Your objective -> The output should match the data below line for line.

Raw data Block Start

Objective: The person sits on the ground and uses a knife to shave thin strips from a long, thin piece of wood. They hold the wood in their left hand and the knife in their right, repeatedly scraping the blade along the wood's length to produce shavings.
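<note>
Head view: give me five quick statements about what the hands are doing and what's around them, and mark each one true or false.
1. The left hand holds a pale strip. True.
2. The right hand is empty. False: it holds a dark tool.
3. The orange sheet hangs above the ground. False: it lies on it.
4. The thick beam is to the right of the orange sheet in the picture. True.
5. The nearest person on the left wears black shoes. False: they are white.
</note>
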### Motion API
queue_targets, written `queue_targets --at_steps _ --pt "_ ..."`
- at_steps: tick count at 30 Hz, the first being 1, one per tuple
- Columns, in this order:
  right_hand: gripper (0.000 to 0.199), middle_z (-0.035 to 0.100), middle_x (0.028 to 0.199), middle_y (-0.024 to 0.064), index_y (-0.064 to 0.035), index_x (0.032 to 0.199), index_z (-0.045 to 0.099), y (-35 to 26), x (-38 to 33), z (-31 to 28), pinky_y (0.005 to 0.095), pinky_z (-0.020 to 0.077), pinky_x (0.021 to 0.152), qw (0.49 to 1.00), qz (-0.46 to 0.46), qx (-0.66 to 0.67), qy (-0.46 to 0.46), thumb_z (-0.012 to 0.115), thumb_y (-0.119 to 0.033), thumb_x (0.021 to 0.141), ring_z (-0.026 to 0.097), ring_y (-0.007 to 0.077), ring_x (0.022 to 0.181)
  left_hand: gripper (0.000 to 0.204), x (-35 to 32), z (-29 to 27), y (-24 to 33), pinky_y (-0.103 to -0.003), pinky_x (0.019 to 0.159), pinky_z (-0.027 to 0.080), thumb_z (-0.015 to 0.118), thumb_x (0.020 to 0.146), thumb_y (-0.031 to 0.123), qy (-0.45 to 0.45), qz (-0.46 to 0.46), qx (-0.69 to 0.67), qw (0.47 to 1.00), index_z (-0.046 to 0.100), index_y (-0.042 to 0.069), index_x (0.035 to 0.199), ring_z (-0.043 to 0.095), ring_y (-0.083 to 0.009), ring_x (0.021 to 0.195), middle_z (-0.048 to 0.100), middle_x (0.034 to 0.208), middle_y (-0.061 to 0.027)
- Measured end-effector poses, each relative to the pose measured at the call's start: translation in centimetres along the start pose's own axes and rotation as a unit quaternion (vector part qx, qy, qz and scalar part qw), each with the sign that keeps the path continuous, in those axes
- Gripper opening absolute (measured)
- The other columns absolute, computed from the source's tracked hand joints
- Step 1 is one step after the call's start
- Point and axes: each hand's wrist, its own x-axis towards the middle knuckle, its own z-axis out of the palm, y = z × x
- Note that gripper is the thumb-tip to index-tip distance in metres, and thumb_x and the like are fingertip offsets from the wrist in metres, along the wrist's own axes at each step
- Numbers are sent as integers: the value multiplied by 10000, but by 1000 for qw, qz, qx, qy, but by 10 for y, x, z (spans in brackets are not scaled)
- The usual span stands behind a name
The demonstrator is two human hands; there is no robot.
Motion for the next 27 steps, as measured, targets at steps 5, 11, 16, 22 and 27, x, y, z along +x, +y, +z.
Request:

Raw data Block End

Answer space ->
Objective: The person sits on the ground and uses a knife to shave thin strips from a long, thin piece of wood. They hold the wood in their left hand and the knife in their right, repeatedly scraping the blade along the wood's length to produce shavings.
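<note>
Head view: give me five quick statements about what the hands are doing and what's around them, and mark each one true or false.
1. The left hand holds a pale strip. True.
2. The right hand is empty. False: it holds a dark tool.
3. The orange sheet hangs above the ground. False: it lies on it.
4. The thick beam is to the right of the orange sheet in the picture. True.
5. The nearest person on the left wears black shoes. False: they are white.
</note>
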### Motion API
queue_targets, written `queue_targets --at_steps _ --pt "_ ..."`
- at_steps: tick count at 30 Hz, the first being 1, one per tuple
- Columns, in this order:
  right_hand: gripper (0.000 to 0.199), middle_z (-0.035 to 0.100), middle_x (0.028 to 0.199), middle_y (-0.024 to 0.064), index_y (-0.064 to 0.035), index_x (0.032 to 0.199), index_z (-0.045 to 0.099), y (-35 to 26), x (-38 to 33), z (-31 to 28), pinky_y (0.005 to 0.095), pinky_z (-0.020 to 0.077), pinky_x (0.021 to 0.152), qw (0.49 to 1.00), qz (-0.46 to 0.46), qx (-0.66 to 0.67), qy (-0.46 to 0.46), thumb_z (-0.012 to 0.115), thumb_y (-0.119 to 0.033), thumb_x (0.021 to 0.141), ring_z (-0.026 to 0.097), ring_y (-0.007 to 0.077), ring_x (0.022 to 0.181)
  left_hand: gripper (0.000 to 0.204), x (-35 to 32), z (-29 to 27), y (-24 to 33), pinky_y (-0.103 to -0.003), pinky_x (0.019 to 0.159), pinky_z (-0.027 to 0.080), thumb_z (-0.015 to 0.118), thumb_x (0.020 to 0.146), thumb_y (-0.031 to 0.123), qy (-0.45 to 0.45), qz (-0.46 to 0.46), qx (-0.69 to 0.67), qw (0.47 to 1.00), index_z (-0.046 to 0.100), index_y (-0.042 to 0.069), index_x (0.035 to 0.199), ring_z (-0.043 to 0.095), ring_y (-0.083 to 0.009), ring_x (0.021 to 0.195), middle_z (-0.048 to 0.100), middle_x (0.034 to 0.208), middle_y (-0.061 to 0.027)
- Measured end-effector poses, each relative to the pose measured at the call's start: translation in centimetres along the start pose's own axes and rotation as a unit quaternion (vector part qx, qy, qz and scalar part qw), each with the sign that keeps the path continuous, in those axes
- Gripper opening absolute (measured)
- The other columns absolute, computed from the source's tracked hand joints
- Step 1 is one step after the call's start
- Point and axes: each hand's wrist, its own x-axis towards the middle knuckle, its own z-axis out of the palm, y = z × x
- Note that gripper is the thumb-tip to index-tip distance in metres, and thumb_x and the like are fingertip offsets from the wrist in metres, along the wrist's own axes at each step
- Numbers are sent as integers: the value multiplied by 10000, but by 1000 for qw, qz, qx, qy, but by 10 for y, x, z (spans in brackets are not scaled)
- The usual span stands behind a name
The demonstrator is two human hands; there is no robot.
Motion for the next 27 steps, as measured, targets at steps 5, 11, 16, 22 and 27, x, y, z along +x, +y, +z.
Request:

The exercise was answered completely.